Isolation of a minD-like gene in the hyperthermophilic archaeon Pyrococcus AL585, and phylogenetic characterization of related proteins in the three domains of life.

The region upstream of the dinF-like gene of the hyperthermophilic archaeon Pyrococcus strain AL585 has been cloned and sequenced. This region contains an open reading frame (ORF) that encodes a polypeptide with a high similarity to MinD proteins and their Mrp paralogues. Transcripts of the dinF-like and the minD-like genes were detected by RT-PCR, indicating that they are both expressed in vivo. The MinD and MinD-like proteins belong to a broad family of ATPases involved in chromosome and plasmid partitioning. MinD-like proteins can be defined by specific amino-acid sequence signatures. A systematic search for proteins sharing these signatures in current databases and newly sequenced genomes show that MinD-like proteins are present in all archaeal genomes sequenced so far, often in several copies. Phylogenetic analysis identifies two groups of MinD-like proteins which are also characterized by more conserved amino-acid motifs.
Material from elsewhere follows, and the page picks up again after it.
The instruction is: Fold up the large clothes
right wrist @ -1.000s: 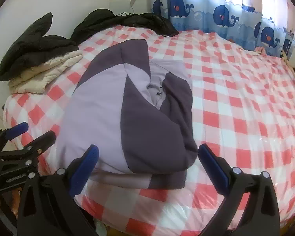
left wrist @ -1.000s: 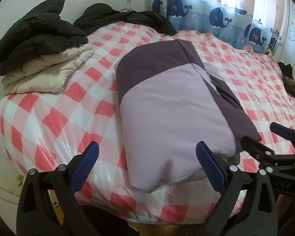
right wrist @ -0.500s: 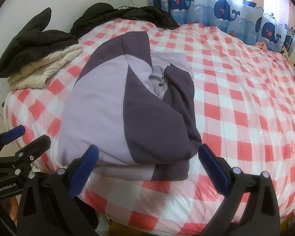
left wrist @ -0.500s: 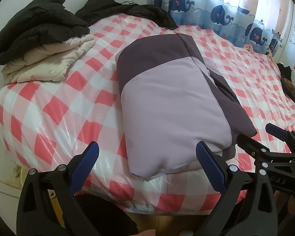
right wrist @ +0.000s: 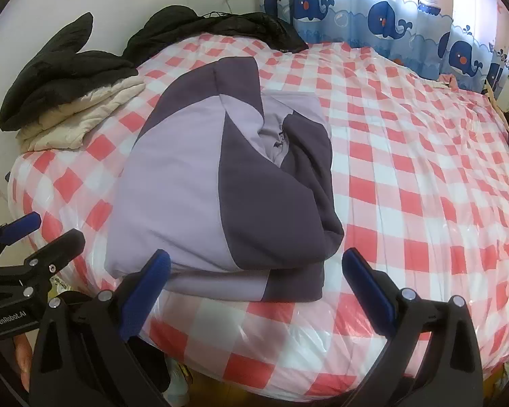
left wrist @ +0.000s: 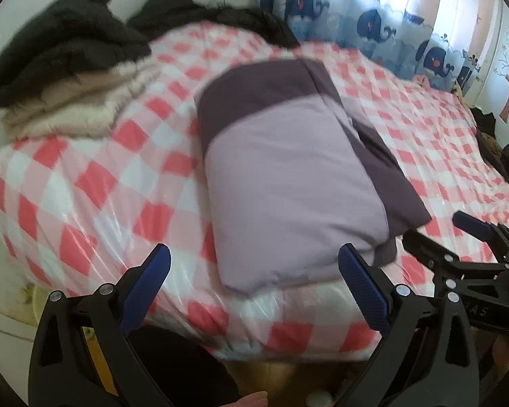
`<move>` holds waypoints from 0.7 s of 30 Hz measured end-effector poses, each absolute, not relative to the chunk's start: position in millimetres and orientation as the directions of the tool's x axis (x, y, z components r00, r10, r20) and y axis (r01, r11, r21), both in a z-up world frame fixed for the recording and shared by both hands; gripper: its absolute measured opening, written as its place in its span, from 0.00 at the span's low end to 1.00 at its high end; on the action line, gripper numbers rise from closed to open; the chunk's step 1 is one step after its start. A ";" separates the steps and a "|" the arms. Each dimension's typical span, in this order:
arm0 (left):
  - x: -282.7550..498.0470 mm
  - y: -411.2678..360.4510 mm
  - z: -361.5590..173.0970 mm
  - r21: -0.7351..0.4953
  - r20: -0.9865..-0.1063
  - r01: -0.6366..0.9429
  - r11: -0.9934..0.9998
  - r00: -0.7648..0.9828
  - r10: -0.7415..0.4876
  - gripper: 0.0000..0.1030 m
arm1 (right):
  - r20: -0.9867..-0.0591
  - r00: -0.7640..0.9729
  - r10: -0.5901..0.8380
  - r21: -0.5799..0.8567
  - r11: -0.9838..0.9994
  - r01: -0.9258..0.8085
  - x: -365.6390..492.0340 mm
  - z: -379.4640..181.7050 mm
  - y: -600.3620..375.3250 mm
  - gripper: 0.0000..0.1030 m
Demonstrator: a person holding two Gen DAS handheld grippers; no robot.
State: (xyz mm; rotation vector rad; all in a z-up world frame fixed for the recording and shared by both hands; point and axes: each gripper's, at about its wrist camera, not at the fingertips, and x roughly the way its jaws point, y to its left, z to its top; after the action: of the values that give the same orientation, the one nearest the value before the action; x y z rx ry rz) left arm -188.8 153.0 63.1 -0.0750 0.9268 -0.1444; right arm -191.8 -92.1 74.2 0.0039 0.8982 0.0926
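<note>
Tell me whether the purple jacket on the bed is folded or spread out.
Folded. The jacket lies as a compact bundle on the bed, its dark sleeve laid across the lilac body and layered edges stacked at the near end.

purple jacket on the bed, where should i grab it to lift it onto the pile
Grip the purple jacket at its thick near edge, one gripper per corner, coming in low from the foot of the bed. That folded edge overhangs slightly toward both open grippers, left and right, giving the jaws stacked layers to pinch.

"GenRobot.AI" reads in white on the black body of the left gripper (right wrist: pixel 34 237); the right gripper (left wrist: pixel 471 234) shows only "AS".
</note>
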 end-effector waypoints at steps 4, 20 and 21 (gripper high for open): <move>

A first group, which includes the Escherichia coli MinD and the Pyrococcus AL585 MinDL protein, contains only procaryotic proteins. This group can be further divided into a subgroup of archaeal proteins and two subgroups of bacterial proteins. A second group includes proteins more related to the E. coli Mrp protein and contains representants of the three domains of life. The conservation of MinD-like proteins in the three domains of life suggests that these proteins play a central role in cellular metabolism.